▶ **EXERCISE DESCRIPTION**: Copy out the lines of the material that include the string "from".

Top of DATA

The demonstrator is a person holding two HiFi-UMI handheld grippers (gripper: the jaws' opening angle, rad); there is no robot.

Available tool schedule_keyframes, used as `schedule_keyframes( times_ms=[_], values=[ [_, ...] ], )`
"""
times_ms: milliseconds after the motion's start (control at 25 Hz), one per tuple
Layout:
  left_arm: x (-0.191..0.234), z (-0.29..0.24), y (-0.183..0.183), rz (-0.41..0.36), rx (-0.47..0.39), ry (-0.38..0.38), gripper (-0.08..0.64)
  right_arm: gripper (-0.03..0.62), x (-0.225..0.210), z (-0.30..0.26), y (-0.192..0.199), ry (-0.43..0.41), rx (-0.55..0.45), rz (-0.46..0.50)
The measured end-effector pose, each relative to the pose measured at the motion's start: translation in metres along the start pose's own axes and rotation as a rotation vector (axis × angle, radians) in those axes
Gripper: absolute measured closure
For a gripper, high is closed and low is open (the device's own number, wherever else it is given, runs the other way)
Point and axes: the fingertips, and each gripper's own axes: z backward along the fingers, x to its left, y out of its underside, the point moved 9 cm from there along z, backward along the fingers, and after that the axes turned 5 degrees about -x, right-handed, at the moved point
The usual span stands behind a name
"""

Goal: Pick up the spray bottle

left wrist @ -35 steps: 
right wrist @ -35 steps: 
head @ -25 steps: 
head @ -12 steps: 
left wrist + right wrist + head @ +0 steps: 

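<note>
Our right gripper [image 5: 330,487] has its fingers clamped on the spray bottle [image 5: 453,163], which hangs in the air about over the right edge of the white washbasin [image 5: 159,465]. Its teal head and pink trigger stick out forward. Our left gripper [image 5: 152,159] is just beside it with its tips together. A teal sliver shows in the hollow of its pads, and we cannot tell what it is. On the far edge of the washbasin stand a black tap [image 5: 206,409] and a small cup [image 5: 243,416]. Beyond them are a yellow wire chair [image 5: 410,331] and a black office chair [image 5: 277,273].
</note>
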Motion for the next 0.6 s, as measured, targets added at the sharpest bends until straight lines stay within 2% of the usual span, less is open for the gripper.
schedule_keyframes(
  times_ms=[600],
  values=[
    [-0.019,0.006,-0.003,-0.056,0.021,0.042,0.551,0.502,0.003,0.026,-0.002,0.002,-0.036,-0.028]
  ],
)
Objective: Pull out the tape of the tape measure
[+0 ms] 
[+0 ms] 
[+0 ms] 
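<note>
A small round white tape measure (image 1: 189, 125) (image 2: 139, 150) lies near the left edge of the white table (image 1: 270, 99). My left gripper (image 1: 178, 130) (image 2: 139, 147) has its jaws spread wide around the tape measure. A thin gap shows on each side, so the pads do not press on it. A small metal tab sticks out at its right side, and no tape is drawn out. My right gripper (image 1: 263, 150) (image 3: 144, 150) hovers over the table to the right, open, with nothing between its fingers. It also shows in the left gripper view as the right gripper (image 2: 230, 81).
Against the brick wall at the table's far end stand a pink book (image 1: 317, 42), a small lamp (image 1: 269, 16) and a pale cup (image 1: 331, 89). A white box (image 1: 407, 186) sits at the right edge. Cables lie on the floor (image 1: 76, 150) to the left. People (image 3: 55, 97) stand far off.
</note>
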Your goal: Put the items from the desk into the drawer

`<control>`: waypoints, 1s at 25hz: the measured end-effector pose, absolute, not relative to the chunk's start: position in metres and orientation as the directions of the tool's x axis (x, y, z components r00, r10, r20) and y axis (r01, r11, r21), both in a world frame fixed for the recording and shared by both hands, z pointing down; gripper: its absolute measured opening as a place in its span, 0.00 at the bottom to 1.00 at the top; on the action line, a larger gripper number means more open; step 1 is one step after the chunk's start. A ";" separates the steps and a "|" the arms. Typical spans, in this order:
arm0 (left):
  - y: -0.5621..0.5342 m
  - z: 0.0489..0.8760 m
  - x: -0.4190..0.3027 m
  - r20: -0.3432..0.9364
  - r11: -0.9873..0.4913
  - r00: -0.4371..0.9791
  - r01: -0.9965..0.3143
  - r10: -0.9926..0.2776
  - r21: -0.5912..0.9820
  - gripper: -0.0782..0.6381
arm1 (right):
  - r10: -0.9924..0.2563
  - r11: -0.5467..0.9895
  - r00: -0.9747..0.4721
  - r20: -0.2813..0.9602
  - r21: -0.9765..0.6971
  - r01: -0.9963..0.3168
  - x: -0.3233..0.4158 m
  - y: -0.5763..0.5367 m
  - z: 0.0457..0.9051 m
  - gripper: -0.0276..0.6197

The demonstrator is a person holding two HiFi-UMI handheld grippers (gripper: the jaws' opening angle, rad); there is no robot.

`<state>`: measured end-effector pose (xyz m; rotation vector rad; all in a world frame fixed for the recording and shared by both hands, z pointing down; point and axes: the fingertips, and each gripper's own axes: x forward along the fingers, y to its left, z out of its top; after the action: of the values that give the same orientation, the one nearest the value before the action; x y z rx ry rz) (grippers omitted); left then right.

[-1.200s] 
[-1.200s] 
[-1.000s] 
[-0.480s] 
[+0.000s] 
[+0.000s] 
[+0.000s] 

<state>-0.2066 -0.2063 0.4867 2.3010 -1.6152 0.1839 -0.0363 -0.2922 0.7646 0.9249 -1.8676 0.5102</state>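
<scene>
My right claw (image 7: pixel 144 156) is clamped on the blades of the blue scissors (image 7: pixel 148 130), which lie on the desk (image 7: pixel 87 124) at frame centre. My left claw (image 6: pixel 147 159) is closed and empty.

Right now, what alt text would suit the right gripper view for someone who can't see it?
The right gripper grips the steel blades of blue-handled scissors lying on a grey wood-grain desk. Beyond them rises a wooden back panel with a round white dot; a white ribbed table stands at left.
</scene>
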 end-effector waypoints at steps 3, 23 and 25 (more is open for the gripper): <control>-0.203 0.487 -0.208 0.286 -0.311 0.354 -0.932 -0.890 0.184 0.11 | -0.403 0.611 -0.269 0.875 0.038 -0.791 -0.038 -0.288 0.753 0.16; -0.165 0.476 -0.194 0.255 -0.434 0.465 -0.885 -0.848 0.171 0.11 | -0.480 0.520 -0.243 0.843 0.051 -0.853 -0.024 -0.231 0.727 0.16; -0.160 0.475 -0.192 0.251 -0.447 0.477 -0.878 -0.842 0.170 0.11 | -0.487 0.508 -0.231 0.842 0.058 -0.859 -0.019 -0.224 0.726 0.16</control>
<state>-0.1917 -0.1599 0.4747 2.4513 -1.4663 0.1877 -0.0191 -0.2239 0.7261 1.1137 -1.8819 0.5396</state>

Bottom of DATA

▶ **REPLY**:
Point and axes: the fingertips, and each gripper's own axes: z backward along the fingers, x to its left, y out of its underside, the point moved 9 cm from there along z, backward along the fingers, and after that the axes turned 5 degrees about -x, right-handed, at the moved point
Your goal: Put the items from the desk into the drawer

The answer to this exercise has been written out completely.